Putting the ‘green’ back into Skircoat

Green scheme: David Greenwood's drawings of how Skircoat's Cutting could look
Green scheme: David Greenwood's drawings of how Skircoat's Cutting could look

A retired architect has drawn up a scheme which would allow part of Skircoat Green to live up to the last part of its name, when funds would allow.

David Greenwood, of Dudwell Lane, Halifax, outlined his proposal at a recent Ward Forum meeting .

Mr Greenwood, 77, who has recently moved into the area, says the difference in the approaches of Skircoat Green is striking.

“Coming in from town, past Savile Park, you see wide compact verges, mature trees and fine houses before arriving at the compact little shopping area on Skircoat Green Road,” he said.

“However, approaching from either Dudwell Lane or Copley Lane, you can be met by traffic heading towards you from several directions at once, all negotiating the triangle, before you enter ‘The Cutting’, also known as the wind tunnel by locals.

“There you will see a long line of parked cars on each side, the pavements strewn with litter and worse, and the massively high stone walls towering over - mostly in muted shades of grey, buff and brown.
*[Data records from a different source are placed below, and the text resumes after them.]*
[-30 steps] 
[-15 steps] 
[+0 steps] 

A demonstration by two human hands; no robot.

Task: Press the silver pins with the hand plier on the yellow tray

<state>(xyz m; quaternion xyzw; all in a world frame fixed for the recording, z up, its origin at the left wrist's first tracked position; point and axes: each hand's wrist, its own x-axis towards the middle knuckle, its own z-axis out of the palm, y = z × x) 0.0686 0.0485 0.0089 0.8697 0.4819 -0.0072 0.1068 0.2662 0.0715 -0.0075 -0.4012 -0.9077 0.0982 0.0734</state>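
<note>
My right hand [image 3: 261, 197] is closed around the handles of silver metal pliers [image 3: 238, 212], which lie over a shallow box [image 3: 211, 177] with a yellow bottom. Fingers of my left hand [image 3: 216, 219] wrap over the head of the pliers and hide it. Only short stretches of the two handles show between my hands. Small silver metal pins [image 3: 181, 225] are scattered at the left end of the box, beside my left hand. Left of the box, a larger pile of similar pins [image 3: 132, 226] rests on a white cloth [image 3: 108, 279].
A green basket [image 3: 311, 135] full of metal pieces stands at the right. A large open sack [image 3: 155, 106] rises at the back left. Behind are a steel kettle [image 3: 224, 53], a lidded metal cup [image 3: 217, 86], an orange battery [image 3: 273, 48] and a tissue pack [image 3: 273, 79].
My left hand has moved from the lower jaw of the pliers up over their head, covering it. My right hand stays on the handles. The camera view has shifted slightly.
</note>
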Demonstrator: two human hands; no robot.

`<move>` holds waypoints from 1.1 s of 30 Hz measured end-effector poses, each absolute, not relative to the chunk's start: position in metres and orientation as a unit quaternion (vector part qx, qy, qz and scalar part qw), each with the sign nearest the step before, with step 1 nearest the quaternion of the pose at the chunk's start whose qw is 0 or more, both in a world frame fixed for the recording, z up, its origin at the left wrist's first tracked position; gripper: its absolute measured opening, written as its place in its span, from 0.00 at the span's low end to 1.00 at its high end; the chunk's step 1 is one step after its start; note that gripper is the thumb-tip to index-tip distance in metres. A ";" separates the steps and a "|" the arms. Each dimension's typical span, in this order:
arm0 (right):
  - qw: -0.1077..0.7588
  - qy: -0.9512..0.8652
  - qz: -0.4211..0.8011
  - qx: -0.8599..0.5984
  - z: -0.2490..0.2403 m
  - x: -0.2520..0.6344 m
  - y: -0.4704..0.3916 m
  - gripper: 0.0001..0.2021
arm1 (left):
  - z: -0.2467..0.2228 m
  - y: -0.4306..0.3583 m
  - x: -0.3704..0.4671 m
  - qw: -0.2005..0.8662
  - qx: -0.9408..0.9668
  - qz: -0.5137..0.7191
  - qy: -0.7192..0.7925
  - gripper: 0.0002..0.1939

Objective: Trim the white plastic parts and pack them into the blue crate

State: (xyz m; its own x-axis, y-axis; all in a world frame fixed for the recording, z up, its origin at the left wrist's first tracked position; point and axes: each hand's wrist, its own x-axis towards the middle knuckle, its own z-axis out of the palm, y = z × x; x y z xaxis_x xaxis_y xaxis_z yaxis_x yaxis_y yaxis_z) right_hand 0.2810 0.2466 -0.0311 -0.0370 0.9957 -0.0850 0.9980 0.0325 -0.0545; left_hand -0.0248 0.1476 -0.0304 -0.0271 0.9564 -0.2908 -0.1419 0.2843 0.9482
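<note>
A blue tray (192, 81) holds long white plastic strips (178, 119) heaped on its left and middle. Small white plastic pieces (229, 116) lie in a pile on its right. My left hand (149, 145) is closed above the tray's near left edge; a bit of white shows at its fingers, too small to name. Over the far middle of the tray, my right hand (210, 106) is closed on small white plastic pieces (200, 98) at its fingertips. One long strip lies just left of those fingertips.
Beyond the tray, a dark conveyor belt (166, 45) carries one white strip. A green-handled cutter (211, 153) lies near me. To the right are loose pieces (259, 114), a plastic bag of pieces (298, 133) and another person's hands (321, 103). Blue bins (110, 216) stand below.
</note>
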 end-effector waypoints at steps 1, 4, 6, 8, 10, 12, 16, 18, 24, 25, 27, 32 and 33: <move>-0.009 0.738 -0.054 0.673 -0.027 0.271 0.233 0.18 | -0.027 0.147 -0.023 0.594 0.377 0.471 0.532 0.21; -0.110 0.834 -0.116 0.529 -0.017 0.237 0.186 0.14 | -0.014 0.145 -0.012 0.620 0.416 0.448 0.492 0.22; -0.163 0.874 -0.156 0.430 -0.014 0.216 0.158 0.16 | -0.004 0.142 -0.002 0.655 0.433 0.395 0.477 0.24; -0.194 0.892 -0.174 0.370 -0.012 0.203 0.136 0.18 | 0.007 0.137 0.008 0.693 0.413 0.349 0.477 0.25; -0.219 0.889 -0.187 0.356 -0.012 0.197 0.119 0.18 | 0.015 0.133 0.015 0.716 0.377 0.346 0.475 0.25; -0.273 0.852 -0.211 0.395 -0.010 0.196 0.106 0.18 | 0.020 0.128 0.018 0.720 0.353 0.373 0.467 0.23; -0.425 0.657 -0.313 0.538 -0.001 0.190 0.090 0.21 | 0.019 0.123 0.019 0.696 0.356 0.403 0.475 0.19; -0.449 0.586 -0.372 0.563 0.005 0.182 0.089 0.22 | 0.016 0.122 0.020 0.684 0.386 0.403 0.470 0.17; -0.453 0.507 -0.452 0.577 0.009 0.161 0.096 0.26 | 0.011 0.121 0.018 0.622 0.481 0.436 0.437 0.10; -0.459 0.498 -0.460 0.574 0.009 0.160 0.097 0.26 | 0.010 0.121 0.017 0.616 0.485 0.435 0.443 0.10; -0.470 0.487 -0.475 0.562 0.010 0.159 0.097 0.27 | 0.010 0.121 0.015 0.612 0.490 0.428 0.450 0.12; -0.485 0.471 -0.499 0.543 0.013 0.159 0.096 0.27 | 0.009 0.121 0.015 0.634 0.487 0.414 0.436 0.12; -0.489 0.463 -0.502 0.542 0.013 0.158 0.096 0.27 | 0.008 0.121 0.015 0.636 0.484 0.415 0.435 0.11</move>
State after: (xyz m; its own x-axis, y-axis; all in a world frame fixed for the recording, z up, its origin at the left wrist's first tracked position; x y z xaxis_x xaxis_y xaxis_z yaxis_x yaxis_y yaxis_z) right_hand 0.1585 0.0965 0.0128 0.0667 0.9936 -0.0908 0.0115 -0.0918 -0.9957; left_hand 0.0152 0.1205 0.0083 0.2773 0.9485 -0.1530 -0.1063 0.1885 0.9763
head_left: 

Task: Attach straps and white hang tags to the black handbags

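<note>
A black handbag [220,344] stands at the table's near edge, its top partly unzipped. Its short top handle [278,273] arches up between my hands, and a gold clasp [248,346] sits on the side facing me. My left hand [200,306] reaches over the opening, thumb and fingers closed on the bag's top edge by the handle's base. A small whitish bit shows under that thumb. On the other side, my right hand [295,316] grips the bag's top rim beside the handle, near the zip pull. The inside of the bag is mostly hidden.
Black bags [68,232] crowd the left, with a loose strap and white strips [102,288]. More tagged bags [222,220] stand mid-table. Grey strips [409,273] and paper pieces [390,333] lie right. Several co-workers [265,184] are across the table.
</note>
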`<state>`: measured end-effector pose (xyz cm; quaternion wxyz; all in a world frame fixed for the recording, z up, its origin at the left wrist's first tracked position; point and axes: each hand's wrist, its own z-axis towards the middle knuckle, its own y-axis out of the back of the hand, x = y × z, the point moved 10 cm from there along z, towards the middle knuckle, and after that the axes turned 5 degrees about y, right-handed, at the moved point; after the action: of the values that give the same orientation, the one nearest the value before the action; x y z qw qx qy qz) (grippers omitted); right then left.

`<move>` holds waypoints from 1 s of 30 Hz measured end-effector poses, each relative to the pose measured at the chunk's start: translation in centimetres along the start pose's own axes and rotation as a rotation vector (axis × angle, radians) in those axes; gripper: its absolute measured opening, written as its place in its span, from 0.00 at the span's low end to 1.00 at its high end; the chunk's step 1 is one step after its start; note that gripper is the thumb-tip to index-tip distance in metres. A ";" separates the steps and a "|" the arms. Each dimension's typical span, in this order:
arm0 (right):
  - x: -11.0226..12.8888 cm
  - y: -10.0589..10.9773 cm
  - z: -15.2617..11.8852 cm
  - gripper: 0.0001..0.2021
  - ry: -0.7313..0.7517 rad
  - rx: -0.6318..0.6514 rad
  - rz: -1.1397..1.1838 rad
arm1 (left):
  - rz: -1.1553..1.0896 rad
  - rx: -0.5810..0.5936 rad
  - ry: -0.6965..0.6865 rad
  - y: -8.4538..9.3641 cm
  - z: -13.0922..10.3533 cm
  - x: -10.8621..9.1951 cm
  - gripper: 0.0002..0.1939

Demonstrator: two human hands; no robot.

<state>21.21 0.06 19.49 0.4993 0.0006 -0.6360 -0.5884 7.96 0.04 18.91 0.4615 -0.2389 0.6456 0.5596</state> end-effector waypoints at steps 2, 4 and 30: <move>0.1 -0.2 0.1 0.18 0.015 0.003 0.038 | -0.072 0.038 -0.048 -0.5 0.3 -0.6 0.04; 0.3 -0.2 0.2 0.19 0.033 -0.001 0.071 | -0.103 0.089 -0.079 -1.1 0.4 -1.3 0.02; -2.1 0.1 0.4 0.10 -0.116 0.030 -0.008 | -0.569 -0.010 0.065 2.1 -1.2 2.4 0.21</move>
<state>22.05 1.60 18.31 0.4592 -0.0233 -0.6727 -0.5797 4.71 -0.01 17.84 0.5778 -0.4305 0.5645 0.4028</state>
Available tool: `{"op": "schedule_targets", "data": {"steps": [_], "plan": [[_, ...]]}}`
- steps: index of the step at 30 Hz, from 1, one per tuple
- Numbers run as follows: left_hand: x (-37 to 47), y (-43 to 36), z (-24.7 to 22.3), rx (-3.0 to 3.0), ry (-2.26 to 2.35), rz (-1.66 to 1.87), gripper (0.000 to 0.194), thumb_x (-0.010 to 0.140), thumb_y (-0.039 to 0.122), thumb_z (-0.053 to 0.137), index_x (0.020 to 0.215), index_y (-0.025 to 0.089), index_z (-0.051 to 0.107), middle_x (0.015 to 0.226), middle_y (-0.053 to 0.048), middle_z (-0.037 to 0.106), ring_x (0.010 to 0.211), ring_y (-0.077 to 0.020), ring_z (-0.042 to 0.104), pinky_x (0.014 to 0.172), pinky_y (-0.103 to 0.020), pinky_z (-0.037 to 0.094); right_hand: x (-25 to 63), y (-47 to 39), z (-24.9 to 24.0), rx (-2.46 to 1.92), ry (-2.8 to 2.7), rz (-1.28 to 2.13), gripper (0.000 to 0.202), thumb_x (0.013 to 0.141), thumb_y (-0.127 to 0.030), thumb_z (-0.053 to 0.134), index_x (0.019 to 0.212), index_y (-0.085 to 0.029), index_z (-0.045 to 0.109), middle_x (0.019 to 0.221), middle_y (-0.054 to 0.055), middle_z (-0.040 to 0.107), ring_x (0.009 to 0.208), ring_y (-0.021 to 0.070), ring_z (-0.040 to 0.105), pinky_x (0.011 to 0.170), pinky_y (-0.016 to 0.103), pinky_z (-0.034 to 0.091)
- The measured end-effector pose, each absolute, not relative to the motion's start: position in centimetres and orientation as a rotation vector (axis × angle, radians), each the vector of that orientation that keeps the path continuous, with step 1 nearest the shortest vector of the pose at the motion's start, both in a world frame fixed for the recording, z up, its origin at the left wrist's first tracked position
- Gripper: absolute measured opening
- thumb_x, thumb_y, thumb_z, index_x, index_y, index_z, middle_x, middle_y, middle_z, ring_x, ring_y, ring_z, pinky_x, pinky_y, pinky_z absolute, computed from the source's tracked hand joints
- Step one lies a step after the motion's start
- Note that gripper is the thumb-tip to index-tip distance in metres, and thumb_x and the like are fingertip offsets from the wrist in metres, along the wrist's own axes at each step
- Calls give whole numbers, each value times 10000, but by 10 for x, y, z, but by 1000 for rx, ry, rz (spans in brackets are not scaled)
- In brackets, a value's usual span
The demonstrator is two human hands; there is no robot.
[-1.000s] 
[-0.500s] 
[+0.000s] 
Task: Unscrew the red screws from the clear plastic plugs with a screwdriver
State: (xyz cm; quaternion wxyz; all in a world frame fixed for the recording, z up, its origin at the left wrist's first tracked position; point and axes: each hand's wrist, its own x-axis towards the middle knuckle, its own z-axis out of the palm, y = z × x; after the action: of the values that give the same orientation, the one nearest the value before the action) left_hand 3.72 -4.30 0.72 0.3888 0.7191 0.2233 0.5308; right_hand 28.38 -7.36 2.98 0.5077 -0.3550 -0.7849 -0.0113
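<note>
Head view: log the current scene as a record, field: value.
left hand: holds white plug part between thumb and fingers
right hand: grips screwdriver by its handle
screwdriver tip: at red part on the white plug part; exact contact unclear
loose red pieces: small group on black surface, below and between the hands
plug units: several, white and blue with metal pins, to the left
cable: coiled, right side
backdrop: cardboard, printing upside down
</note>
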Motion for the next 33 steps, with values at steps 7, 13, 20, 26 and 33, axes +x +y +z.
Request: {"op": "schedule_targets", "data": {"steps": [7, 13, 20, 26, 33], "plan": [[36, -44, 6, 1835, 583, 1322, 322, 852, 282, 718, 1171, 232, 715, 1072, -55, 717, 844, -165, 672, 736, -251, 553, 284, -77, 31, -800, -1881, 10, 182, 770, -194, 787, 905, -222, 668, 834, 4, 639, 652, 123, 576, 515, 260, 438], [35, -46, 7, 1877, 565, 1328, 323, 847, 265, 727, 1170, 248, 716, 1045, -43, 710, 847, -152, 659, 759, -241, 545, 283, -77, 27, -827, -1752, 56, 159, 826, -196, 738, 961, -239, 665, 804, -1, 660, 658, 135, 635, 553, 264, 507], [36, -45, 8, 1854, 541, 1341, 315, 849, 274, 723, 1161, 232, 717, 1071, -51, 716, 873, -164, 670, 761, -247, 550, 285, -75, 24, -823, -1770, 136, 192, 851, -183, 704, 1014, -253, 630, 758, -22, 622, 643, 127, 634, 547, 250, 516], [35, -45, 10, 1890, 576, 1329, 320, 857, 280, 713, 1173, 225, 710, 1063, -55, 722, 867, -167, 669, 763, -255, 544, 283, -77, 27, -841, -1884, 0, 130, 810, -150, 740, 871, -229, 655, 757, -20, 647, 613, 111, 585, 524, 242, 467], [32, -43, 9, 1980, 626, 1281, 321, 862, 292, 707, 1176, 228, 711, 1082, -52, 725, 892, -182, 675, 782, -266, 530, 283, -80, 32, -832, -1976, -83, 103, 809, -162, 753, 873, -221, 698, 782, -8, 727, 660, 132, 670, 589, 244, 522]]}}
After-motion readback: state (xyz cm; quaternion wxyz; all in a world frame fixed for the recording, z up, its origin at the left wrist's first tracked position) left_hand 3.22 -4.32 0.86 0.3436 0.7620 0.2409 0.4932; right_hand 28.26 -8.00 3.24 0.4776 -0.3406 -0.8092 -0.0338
Hardly Skircoat ‘Green’ - surely it doesn’t have to look so grim?” he said.

Mr Greenwood’s design would turn it into a green avenue, he believes. Just picture it - the concrete triangle replaced by a grassed and planted roundabout, a specimen tree at its centre. Two lines of trees forming the ‘avenue’, with pale green leaves and white flowers every spring. Lots more greenery cascading down the wallks. “Finally, perhaps a couple of refuges along this ‘Skircoat Green Avenue’ to provide a safer crossing, as well as discouraging the ‘boy racers’. Wouldn’t that lighten, enliven and transform The Cutting?” he said.

Mr Greenwood’s sketches are available to see on the community website, www.skircoatgreen.org.uk, and you can register your support there.

He said The Cutting dated back to the 19th century - previously it had an almost medieval appearance with houses on top of it.

It was cut to allow trams to come through to a terminus - they could not climb the hill. “There was a lot of interest at the ward forum - but there will be financial restraints,” he said.